◆ **Directions for this task**: Could you copy the whole listing below exactly as written?

◆ **Material provided**:
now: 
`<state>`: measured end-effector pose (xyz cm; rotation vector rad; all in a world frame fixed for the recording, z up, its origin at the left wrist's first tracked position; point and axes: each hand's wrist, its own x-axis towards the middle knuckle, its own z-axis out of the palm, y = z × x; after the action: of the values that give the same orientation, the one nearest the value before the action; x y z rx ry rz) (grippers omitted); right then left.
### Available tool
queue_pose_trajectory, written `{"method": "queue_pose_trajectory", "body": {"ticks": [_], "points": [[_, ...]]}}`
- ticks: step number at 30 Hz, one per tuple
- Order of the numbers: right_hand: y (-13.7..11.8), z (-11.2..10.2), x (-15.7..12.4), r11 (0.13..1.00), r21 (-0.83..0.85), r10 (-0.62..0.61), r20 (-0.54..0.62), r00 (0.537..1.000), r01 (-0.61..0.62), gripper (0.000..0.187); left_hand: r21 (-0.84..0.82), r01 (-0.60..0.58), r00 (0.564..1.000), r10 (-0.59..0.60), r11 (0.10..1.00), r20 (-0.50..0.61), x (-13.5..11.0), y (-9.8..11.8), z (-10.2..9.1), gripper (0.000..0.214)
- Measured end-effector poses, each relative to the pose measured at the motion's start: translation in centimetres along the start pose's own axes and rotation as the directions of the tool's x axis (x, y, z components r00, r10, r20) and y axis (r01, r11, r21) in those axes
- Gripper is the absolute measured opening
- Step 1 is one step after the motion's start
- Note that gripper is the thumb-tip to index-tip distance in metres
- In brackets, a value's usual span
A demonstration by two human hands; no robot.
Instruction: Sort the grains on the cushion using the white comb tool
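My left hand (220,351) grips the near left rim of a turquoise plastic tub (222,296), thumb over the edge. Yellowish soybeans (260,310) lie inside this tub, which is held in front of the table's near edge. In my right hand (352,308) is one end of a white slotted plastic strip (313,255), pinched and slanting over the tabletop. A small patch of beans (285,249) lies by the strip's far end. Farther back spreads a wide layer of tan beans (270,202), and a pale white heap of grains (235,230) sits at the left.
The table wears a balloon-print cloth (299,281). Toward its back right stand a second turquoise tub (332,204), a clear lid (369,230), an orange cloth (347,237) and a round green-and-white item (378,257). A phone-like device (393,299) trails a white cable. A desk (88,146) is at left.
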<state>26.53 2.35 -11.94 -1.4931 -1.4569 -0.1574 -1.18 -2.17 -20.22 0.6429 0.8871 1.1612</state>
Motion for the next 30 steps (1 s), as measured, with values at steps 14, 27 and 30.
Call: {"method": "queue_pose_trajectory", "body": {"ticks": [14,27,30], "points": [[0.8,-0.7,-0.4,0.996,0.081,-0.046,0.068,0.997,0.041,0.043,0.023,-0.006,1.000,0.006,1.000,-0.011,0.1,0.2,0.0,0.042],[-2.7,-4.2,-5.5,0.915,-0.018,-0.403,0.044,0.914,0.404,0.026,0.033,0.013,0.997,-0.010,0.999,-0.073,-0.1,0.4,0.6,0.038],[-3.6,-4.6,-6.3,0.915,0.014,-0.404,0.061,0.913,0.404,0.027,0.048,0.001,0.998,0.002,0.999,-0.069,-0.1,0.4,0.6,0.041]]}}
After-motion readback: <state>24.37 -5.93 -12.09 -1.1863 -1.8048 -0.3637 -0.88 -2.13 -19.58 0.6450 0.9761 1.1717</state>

◆ **Exercise answer**:
now: 
`<state>`: measured end-effector pose (xyz cm; rotation vector rad; all in a world frame fixed for the recording, z up, its origin at the left wrist's first tracked position; point and axes: each hand's wrist, its own x-axis towards the middle knuckle, its own z-axis out of the palm, y = z × x; after the action: of the values that give the same orientation, the one nearest the value before the action; x y z rx ry rz) (grippers omitted); right then left.
### Available tool
queue_pose_trajectory, written `{"method": "queue_pose_trajectory", "body": {"ticks": [_], "points": [[_, ...]]}}`
- ticks: step number at 30 Hz, one per tuple
- Order of the numbers: right_hand: y (-13.7..11.8), z (-11.2..10.2), x (-15.7..12.4), r11 (0.13..1.00), r21 (-0.83..0.85), r10 (-0.62..0.61), r20 (-0.54..0.62), r00 (0.537..1.000), r01 (-0.61..0.62), gripper (0.000..0.187); left_hand: r21 (-0.84..0.82), r01 (-0.60..0.58), r00 (0.564..1.000), r10 (-0.59..0.60), r11 (0.10..1.00), r20 (-0.50..0.61), x (-13.5..11.0), y (-9.8..11.8), z (-10.2..9.1), gripper (0.000..0.214)
- Measured end-effector poses, each relative to the pose measured at the motion's start: translation in centimetres along the start pose's own axes and rotation as the directions of the tool's x axis (x, y, z components r00, r10, r20) and y axis (r01, r11, r21) in those axes
- Gripper is the absolute measured opening
- Step 1 is one step after the motion's start
- Note that gripper is the thumb-tip to index-tip distance in metres
- In brackets, a value's usual span
A demonstration by two human hands; no robot.
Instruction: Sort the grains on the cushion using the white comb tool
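My left hand (220,351) grips the near left rim of a turquoise plastic tub (222,296), thumb over the edge. Yellowish soybeans (260,310) lie inside this tub, which is held in front of the table's near edge. In my right hand (352,308) is one end of a white slotted plastic strip (313,255), pinched and slanting over the tabletop. A small patch of beans (285,249) lies by the strip's far end. Farther back spreads a wide layer of tan beans (270,202), and a pale white heap of grains (235,230) sits at the left.
The table wears a balloon-print cloth (299,281). Toward its back right stand a second turquoise tub (332,204), a clear lid (369,230), an orange cloth (347,237) and a round green-and-white item (378,257). A phone-like device (393,299) trails a white cable. A desk (88,146) is at left.
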<state>26.53 2.35 -11.94 -1.4931 -1.4569 -0.1574 -1.18 -2.17 -20.22 0.6429 0.8871 1.1612</state>
Motion for the next 30 steps (1 s), as measured, with values at steps 14, 27 and 30.
Call: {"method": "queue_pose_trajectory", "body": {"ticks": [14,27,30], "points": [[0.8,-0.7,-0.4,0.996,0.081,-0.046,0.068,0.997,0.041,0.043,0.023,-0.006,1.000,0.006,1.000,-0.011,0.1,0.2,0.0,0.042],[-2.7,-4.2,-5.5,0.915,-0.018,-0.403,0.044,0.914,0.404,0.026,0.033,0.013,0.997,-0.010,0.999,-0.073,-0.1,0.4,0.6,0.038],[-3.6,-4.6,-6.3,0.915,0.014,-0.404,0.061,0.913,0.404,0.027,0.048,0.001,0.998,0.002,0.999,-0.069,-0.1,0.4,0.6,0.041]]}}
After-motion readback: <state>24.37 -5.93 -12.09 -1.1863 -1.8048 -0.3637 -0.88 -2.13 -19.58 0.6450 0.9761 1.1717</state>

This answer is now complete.